Your task is to return the listing below word for word, without any of its images.

■ Source material:

------------------------

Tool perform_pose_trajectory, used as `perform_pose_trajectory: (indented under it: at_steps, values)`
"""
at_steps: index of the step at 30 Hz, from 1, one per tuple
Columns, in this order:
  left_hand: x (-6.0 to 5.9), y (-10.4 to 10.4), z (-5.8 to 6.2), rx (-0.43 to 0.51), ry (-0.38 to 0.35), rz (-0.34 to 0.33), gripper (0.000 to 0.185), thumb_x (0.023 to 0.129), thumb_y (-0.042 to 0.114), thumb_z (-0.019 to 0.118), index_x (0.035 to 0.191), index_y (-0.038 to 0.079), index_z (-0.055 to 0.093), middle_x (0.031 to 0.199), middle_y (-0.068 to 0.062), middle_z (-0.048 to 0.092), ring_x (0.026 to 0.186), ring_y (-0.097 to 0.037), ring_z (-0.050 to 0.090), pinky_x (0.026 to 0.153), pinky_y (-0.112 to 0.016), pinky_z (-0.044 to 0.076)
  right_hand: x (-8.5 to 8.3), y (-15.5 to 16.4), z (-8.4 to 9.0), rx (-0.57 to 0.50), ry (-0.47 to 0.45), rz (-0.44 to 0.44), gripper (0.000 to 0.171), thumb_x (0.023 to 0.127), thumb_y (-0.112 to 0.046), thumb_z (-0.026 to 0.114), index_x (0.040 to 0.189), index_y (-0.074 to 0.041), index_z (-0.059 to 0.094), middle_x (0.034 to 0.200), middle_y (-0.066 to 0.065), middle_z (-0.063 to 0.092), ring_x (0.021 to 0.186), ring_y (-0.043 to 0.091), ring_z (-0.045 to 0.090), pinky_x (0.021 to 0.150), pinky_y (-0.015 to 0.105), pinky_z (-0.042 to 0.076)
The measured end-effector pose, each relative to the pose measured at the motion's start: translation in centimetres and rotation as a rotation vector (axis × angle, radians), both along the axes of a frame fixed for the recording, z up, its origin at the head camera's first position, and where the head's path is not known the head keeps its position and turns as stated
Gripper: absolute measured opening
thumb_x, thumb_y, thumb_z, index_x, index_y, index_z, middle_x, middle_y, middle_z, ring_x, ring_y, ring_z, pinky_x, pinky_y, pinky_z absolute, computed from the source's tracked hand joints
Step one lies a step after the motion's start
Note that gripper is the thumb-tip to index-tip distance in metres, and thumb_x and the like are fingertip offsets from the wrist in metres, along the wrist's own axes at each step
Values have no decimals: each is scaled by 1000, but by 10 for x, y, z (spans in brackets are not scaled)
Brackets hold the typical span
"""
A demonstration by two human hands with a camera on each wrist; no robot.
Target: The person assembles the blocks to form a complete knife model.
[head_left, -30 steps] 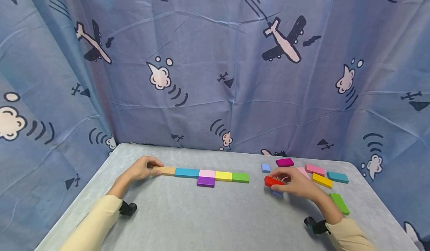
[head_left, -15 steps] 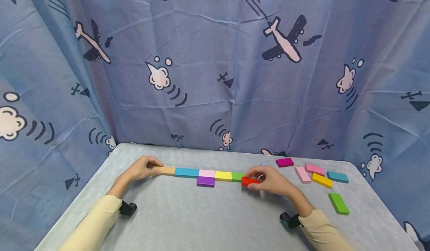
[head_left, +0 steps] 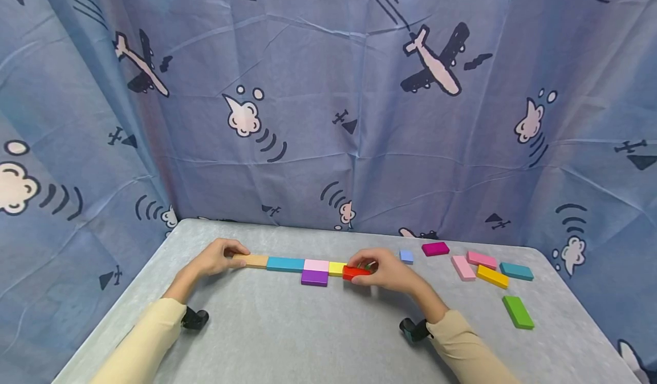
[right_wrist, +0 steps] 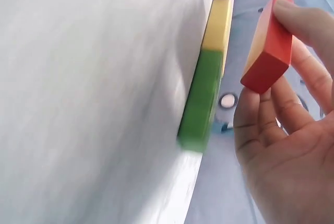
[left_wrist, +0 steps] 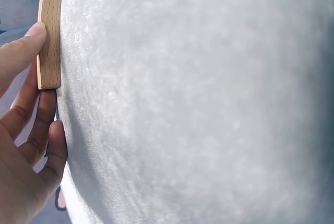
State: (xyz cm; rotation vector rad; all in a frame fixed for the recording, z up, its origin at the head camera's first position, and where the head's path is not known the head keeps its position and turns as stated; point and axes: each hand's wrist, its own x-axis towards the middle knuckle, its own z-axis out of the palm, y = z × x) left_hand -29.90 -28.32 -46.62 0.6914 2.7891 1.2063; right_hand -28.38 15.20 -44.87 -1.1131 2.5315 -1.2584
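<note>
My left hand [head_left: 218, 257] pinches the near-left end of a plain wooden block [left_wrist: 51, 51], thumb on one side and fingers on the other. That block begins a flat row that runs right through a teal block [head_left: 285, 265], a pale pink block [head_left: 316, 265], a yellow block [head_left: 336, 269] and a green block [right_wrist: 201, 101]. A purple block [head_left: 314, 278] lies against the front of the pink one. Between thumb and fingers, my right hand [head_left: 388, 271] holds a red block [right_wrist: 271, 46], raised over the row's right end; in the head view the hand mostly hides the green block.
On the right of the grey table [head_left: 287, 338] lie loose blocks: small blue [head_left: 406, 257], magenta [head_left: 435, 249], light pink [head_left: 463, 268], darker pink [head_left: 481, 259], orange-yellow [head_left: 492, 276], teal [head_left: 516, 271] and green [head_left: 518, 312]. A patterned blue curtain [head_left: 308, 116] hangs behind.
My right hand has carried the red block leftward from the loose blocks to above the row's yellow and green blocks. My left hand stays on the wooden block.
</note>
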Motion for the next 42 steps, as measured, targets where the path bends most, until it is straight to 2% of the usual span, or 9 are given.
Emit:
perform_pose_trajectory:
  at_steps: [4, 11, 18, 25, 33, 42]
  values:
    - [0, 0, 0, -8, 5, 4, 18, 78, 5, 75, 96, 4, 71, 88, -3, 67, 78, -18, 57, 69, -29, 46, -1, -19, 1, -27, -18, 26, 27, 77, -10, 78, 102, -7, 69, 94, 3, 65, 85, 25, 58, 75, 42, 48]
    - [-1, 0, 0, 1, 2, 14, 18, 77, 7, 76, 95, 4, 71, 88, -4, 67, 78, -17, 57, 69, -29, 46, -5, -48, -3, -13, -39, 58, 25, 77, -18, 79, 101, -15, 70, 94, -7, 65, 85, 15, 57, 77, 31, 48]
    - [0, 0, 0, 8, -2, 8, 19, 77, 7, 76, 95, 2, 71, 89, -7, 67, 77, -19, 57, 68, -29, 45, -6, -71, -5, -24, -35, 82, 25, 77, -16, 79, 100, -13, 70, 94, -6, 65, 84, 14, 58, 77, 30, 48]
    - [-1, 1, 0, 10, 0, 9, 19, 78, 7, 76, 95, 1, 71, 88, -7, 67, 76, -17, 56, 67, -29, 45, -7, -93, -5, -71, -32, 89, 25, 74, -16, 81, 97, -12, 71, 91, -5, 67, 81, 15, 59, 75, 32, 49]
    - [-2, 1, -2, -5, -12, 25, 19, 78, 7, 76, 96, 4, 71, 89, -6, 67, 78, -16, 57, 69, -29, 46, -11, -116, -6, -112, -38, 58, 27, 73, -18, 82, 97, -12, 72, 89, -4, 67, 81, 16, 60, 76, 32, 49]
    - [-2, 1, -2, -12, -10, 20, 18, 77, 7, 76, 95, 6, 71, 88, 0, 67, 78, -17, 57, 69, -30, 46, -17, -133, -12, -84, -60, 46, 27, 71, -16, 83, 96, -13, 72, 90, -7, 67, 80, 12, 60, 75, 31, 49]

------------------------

■ Your response:
Tool perform_pose_trajectory, used as `perform_pose_trajectory: (indented under it: at_steps, values)`
"""
at_steps: index of the step at 30 Hz, from 1, one per tuple
Columns, in this order:
  left_hand: x (-6.0 to 5.9), y (-10.4 to 10.4), z (-5.8 to 6.2), rx (-0.43 to 0.51), ry (-0.38 to 0.35), rz (-0.34 to 0.33), gripper (0.000 to 0.185), thumb_x (0.023 to 0.129), thumb_y (-0.042 to 0.114), thumb_z (-0.019 to 0.118), index_x (0.035 to 0.191), index_y (-0.038 to 0.079), index_z (-0.055 to 0.093), middle_x (0.031 to 0.199), middle_y (-0.068 to 0.062), middle_z (-0.048 to 0.092), ring_x (0.026 to 0.186), ring_y (-0.097 to 0.037), ring_z (-0.050 to 0.090), pinky_x (0.026 to 0.153), pinky_y (-0.112 to 0.016), pinky_z (-0.044 to 0.076)
  right_hand: x (-8.5 to 8.3), y (-15.5 to 16.4), z (-8.4 to 9.0), rx (-0.57 to 0.50), ry (-0.47 to 0.45), rz (-0.44 to 0.44), gripper (0.000 to 0.171), thumb_x (0.023 to 0.127), thumb_y (-0.112 to 0.046), thumb_z (-0.026 to 0.114), index_x (0.040 to 0.189), index_y (-0.074 to 0.041), index_z (-0.059 to 0.094), middle_x (0.034 to 0.200), middle_y (-0.066 to 0.065), middle_z (-0.063 to 0.092), ring_x (0.021 to 0.186), ring_y (-0.043 to 0.091), ring_z (-0.045 to 0.090), pinky_x (0.021 to 0.150), pinky_y (-0.015 to 0.105), pinky_z (-0.042 to 0.076)
The measured end-effector pose, each relative to the pose measured at the motion's start: translation in centimetres and rotation as a rotation vector (axis × angle, radians), both along the axes of a frame fixed for the recording, z up, its origin at the head camera's first position, and where the head's path is not known the head keeps its position and turns as stated
Gripper: absolute measured opening
thumb_x, thumb_y, thumb_z, index_x, index_y, index_z, middle_x, middle_y, middle_z, ring_x, ring_y, ring_z, pinky_x, pinky_y, pinky_z absolute, computed from the source's tracked hand joints
Step one lies a step after the motion's start
Note that gripper is the thumb-tip to index-tip distance in metres, and thumb_x and the like are fingertip offsets from the wrist in metres, along the wrist's own axes at each step
Values have no decimals: each is scaled by 1000, but by 10 for x, y, z (spans in brackets are not scaled)
Brackets hold the typical span
"""
A demonstration by two human hands with a camera on each wrist; no robot.
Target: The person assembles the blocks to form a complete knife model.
[head_left, -30 steps] 
[head_left, -15 steps] 
[head_left, +0 steps] 
[right_wrist, +0 steps] 
[left_wrist, +0 steps] 
State: (xyz cm; rotation vector rad; all in a frame fixed for the recording, z up, its origin at the head camera's first position, and where the head's path is not known the head keeps its position and turns as stated; point and axes: each hand's wrist, its own x-axis towards the middle knuckle, its own z-axis out of the palm, y = z × x) left_hand -29.90 -28.32 -46.62 0.6914 2.7891 1.2063; right_hand -28.38 15.20 -44.87 -1.1131 2.5315 -1.2584
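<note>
My left hand [head_left: 218, 257] pinches the near-left end of a plain wooden block [left_wrist: 51, 51], thumb on one side and fingers on the other. That block begins a flat row that runs right through a teal block [head_left: 285, 265], a pale pink block [head_left: 316, 265], a yellow block [head_left: 336, 269] and a green block [right_wrist: 201, 101]. A purple block [head_left: 314, 278] lies against the front of the pink one. Between thumb and fingers, my right hand [head_left: 388, 271] holds a red block [right_wrist: 271, 46], raised over the row's right end; in the head view the hand mostly hides the green block.
On the right of the grey table [head_left: 287, 338] lie loose blocks: small blue [head_left: 406, 257], magenta [head_left: 435, 249], light pink [head_left: 463, 268], darker pink [head_left: 481, 259], orange-yellow [head_left: 492, 276], teal [head_left: 516, 271] and green [head_left: 518, 312]. A patterned blue curtain [head_left: 308, 116] hangs behind.
My right hand has carried the red block leftward from the loose blocks to above the row's yellow and green blocks. My left hand stays on the wooden block.
</note>
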Motion for the next 42 steps, as measured, targets where the path bends most, until it is straight to 2% of the usual span, or 9 are given.
Emit:
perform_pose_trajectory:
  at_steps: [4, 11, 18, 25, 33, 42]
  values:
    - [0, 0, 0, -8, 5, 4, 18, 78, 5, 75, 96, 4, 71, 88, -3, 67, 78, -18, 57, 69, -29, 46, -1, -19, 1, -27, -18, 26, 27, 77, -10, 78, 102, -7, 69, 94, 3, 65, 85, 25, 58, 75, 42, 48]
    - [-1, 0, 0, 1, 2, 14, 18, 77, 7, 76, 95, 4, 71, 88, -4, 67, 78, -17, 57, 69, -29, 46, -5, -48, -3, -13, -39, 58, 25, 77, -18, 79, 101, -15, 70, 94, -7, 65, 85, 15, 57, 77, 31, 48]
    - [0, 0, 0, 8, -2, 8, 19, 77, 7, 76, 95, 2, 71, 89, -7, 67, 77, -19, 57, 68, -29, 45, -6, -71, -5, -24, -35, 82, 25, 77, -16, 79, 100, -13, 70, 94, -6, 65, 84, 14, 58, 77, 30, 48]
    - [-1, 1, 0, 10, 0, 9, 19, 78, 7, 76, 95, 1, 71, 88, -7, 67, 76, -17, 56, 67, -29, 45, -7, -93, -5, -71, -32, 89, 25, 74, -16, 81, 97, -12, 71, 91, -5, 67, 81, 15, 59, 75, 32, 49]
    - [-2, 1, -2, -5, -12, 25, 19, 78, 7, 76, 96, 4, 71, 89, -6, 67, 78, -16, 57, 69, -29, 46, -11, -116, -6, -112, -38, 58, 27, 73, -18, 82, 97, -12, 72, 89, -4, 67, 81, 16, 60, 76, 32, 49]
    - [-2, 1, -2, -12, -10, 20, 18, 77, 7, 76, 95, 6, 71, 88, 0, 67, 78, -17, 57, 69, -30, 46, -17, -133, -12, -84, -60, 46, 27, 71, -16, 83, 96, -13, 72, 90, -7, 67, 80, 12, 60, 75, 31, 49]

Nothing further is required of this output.